Séisme du 13 décembre 115 à Antioche

Le séisme de 115 à Antioche est un séisme qui frappe Antioche en Syrie romaine le . Sa magnitude estimée est de 7,5 sur l'échelle de Richter[1] et son intensité maximale est estimée à XI sur l'échelle de Mercalli[1].

Séisme de 115 à Antioche
Date dans la matinée
Magnitude 7,5 (?)[1]
Épicentre 36° 06′ nord, 36° 06′ est
Régions affectées Antioche, Syrie romaine
Victimes 260 000 morts (?)[1]
Géolocalisation sur la carte : Syrie

Antioche et les régions avoisinantes sont dévastées avec d'importantes pertes humaines et matérielles.
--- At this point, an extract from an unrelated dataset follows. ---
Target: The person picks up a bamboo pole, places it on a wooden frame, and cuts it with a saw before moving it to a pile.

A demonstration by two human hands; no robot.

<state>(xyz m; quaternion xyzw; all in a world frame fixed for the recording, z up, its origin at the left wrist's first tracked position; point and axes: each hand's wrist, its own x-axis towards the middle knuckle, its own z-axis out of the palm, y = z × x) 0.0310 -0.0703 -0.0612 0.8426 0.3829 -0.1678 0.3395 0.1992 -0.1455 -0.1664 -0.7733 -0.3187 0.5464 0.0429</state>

Il déclenche un tsunami local qui endommage gravement le port de Césarée. L'empereur romain Trajan, ainsi que son successeur Hadrien, alors engagés dans la guerre contre les Parthes, sont présents sur les lieux lors du tremblement de terre. Ils s'en sortent avec seulement des blessures légères et commenceront plus tard un programme de reconstruction de la ville[2]

Cadre tectonique

Le site d'Antioche se trouve à proximité du point triple commun aux plaques arabique, africaine et anatolienne :

  • à l’extrémité nord de la faille du Levant, faille transformante qui constitue la principale frontière entre la plaque arabique et la plaque africaine ;
  • à l'extrémité sud-ouest de la faille est-anatolienne, faille transformante qui constitue la principale frontière entre la plaque anatolienne et la plaque arabique ;
  • à l'extrémité nord-est de l'arc chypriote, qui constitue la frontière entre les plaques anatolienne et africaine.

La ville est située dans une plaine qui se trouve à l'extrémité sud-ouest de la vallée d'Amik (en), et qui s'est remplie de sédiments alluviaux depuis le Pliocène.


Au cours des 2000 dernières années, l'ensemble de la zone a été affecté par de nombreux grands tremblements de terre : en moyenne, un séisme majeur tous les 150 ans[3]. Des résultats de micro-topographie et de mesures sur des tranchées, dans la partie nord de la faille du Levant, indiquent en particulier que trois grands séismes ont eu lieu le long du segment Missyal[4] depuis 100 apr. J.-C.. Le premier de ces mouvements majeurs du segment pourrait coïncider avec le tremblement de terre de 115[5].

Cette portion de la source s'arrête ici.